_To do_
Search the records for "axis" and copy each line that holds it.

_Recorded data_
------
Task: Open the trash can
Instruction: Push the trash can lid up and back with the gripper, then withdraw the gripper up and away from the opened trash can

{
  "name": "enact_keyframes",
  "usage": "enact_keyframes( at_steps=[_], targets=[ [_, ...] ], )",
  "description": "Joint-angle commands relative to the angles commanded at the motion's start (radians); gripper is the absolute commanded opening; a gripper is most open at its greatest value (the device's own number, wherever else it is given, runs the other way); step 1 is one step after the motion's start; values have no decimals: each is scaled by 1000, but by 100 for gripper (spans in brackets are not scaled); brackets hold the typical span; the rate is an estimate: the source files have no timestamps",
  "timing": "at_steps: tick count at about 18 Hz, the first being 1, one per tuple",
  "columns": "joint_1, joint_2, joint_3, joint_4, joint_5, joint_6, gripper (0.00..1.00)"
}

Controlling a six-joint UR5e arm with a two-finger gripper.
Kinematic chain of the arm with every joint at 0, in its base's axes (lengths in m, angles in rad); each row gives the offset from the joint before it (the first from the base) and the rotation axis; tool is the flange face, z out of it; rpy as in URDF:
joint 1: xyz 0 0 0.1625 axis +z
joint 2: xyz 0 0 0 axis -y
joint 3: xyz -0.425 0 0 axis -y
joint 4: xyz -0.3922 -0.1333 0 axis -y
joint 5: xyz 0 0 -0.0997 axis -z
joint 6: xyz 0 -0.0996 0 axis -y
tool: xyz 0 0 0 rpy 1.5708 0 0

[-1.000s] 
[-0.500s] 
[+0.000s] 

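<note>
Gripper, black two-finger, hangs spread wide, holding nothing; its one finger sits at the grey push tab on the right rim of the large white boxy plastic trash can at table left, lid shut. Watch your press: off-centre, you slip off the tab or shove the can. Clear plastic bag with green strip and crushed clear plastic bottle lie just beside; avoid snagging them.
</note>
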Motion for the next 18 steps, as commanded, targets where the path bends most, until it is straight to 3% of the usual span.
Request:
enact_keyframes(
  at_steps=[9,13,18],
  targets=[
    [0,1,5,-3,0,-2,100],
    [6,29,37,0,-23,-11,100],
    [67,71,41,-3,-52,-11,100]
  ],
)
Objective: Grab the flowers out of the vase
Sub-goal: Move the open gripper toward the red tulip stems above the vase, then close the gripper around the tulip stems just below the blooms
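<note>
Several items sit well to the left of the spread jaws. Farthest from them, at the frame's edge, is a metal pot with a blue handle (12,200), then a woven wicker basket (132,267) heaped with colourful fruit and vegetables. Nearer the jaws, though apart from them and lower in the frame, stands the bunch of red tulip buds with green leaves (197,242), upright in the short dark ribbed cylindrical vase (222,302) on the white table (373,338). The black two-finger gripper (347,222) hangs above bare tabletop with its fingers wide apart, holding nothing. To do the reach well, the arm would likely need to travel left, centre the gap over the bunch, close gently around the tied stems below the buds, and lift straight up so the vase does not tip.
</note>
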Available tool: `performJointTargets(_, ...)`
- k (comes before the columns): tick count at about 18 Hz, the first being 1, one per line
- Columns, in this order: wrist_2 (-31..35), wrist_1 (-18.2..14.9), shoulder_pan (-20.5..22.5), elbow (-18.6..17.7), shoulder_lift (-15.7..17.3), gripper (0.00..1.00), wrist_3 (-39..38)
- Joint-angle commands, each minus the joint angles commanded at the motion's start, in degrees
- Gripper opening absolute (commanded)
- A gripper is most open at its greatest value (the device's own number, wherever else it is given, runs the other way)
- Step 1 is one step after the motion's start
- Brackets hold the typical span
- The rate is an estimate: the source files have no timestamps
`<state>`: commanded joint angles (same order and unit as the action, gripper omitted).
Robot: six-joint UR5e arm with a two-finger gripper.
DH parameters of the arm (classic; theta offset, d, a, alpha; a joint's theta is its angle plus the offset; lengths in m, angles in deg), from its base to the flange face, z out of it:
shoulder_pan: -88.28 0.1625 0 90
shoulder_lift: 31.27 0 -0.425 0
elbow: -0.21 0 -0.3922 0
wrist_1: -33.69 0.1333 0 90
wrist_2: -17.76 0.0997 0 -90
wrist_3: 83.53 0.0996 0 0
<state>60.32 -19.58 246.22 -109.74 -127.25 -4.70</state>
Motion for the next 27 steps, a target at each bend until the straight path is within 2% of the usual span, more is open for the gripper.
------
_Exercise answer_
Kinematic chain of the arm with every joint at 0, in its base's axes (lengths in m, angles in rad); each row gives the offset from the joint before it (the first from the base) and the rotation axis; tool is the flange face, z out of it; rpy as in URDF:
joint 1: xyz 0 0 0.1625 axis +z
joint 2: xyz 0 0 0 axis -y
joint 3: xyz -0.425 0 0 axis -y
joint 4: xyz -0.3922 -0.1333 0 axis -y
joint 5: xyz 0 0 -0.0997 axis -z
joint 6: xyz 0 -0.0996 0 axis -y

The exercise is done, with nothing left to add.